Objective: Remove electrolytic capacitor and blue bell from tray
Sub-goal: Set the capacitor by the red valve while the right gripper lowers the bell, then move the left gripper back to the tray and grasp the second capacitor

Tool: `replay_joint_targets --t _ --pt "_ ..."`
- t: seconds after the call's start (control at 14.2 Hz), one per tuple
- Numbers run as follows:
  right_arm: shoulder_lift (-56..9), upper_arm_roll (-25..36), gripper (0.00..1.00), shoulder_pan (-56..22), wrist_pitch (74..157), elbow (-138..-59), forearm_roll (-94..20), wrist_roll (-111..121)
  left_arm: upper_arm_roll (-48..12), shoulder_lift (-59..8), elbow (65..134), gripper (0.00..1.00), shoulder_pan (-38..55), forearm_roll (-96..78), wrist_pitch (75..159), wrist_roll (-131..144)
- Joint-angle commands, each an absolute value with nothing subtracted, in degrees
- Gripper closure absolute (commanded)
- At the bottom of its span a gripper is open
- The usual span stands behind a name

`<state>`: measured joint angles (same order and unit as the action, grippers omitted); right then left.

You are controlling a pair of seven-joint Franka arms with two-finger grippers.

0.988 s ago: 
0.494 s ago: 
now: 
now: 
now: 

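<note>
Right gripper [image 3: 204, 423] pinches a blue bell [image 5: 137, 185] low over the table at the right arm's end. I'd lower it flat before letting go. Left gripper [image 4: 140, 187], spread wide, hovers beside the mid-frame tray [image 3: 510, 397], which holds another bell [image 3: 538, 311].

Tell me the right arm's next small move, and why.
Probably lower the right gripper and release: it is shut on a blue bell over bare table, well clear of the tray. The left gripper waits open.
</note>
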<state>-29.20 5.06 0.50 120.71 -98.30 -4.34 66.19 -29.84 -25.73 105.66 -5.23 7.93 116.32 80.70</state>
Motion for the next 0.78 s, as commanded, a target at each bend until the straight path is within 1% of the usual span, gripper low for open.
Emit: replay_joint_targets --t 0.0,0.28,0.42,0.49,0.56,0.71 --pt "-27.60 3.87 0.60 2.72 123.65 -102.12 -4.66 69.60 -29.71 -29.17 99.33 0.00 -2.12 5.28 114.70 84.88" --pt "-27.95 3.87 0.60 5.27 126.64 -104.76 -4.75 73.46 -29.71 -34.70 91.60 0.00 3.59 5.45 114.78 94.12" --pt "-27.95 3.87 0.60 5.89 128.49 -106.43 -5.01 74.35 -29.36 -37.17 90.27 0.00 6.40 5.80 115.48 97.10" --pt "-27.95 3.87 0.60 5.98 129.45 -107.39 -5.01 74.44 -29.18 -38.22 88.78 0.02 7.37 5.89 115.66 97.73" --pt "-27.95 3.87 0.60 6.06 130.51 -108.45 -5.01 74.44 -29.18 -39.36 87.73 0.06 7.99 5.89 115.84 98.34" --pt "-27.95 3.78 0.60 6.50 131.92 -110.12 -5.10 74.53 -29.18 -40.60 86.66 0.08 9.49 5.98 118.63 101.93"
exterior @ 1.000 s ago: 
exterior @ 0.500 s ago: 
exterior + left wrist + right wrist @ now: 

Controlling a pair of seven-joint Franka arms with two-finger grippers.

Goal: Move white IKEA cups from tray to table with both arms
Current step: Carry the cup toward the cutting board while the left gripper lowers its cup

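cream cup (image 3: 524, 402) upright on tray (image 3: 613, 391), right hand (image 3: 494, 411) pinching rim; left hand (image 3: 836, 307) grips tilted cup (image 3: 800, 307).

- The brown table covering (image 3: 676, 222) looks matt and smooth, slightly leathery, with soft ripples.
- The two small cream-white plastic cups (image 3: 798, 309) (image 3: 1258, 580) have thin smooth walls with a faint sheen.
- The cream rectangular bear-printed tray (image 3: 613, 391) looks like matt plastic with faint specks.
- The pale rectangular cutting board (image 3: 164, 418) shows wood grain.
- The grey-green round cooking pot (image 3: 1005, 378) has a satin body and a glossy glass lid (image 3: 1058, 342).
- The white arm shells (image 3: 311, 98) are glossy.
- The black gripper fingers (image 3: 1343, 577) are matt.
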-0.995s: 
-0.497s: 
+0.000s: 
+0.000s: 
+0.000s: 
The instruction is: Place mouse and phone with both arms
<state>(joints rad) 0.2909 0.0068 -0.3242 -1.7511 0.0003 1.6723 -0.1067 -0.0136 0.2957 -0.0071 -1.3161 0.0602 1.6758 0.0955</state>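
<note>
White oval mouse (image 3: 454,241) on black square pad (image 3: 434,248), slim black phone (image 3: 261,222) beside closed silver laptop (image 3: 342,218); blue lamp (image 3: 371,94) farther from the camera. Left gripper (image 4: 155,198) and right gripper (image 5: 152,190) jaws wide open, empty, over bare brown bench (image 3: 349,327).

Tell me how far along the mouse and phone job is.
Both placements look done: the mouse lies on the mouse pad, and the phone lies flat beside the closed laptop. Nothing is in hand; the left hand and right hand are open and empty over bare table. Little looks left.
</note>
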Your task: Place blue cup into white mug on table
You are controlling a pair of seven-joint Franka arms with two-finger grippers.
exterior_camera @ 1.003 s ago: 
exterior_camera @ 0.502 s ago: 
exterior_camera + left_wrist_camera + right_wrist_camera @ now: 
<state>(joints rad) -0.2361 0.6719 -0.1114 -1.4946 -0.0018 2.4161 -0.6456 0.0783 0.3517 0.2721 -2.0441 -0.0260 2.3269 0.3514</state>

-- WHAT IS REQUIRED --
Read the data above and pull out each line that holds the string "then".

-- ANSWER TO THIS EXERCISE --
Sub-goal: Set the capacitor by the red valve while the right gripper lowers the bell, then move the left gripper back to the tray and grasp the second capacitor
`<state>`: measured joint angles (same order and unit as the action, grippers omitted); right then left.

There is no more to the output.